— Что же мы скажем Шёнеру? — не успокаивался Рутшер.
— Скажем, что на переезде была пробка: грузовик велосипедиста задавил.
Рутшер вытаращил на него глаза.
— Т-ты это с-сам вид-дел?..
— Так ведь это же отговорка. Нас повели в участок и допросили как свидетелей.
— Здорово! — У Рутшера разыгралась фантазия. — Я скажу, что у велосипед-диста от-тчаянно хлестала к-кровь.
— Нечего тебе соваться! Говорить буду я. Понял?
Хольт остановился на пороге и обвел глазами класс. Учитель математики, как обычно, стоял у доски и что-то царапал, объясняя урок. Шёнеру было уже под семьдесят. Как и большинство учителей этой поры, он давно уже вышел на пенсию, но теперь снова был призван трудиться на ниве просвещения. Он предпочитал не беспокоить учеников и все задачи решал сам. Немудрено, что на уроках у него был образцовый порядок. Никто, кроме Петера Визе, не слушал его объяснений. Хольт увидел, что Христиан Феттер, сын владельца писчебумажной лавки, притаившись в углу у окна, режется с кем-то в карты. Гильберт Вольцов, еле умещавшийся за партой и потому сидевший боком, углубился в какую-то толстую книгу.
Нарочито дерзким и вызывающим тоном Хольт изложил причину своего опоздания, давая понять, что все, что он говорит, заведомая ложь… Велосипедист, истекающий кровью, был встречен оживленными возгласами, впрочем, без обычного воодушевления. Только рыженький Фриц Земцкий отозвался писклявым детским голосом: «О боже, бедненький велосипедист!» — но никто не поддержал его. В классе стояла тишина, слышно было, как Феттер у себя в углу выкладывает на парту козырь за козырем.
Шёнер записал Хольта как опоздавшего; Рутшеру удалось незаметно проскользнуть на место. Записи Шёнера значения не имели, он делал их карандашом, их тут же стирали вместе с новыми домашними заданиями. Но когда Хольт на перемене, вооружась резинкой, взобрался на кафедру, его остановил густой, грубый бас Вольцова:
— Ага, боишься, как бы Маас не увидел!
— Это я-то боюсь? — презрительно фыркнул Хольт. Черт с ним, с опозданием! — По-моему, Мааса боятся те, кто из себя храбреца корчит!
— Уж не в меня ли ты метишь? — Вольцов грозно воззрился на него, склонив голову набок. Но тут из коридора донесся предостерегающий свист, и в класс вошел Кнак, тридцатилетний ученый асессор Кнак, признанный негодным к военной службе по причине порока сердца.
— Хайль Гитлер, камрады!
— Хайль Гитлер! — хором откликнулся класс, а Хольт чтобы показать Вольцову, от себя добавил: «…камрад Кнак!» В классе раздался одобрительный смешок. Вольцов кусал себе губы. Хольта вторично в этот день записали в журнал за «неподобающую арийцу наглость», как объявил Кнак своим гнусавым командирским голосом. После этого он начал урок, «любимый урок Вольцова», как отметил про себя Хольт.
Гильберту Вольцову было шестнадцать с небольшим. Отец его, полковник Вольцов, командовал полком на Восточном фронте. По словам Гильберта, Вольцовы — старая прусская династия, за последние двести лет поставлявшая стране одних только офицеров; брат полковника Вольцова был генерал-майор. Гильберт тоже собирался стать офицером и сызмалу готовился к военной карьере.

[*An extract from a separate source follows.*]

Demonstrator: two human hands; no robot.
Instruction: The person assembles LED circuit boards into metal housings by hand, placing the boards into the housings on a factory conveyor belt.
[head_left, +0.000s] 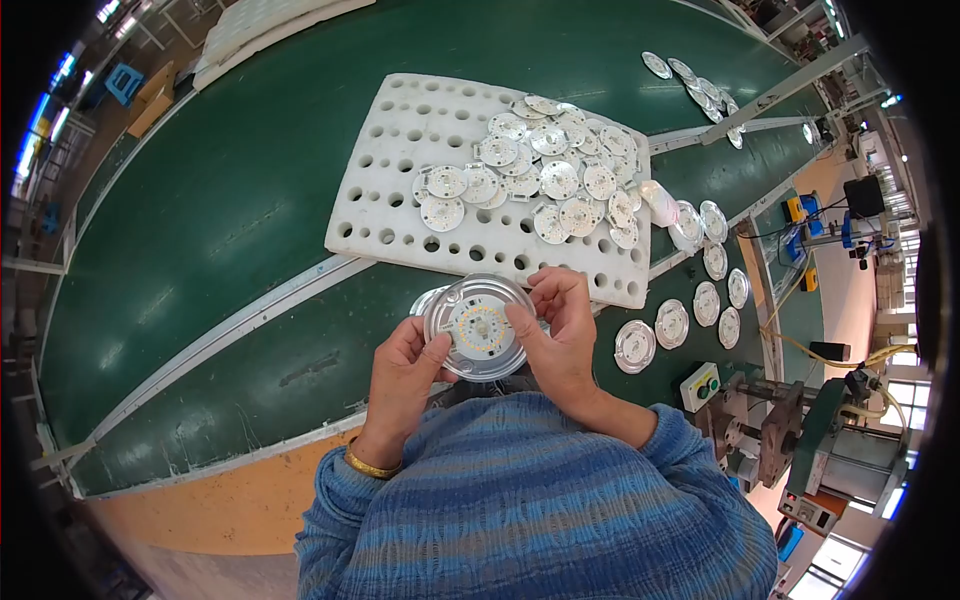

Некоронованный король класса, а пожалуй, и всей школы, Вольцов в железной узде держал все партии и клики и, пока к ним не перевелся из другого города Хольт, ни в ком не встречал ни малейшего прекословия. Их классный руководитель Маас говорил, что Вольцов — самый отъявленный лентяй и нахал во всем заведении. По основным предметам он плавал — стоял под сомнением даже перевод его в следующий класс. Однако по части всего, касающегося военного дела, военной истории, оружейной техники и военного снаряжения, Вольцов проявлял незаурядные способности. Он рано пристрастился к чтению книг из отцовской специализированной библиотеки, и его изумительная память удерживала тысячи фактов и подробностей, которыми он потом свободно орудовал; случись ему забыть дату или имя полководца, он тут же отыскивал их в толстом справочнике, сопровождавшем его повсюду… Теперь он сидел, развалясь на скамье и уставив серые глаза и орлиный нос на Кнака.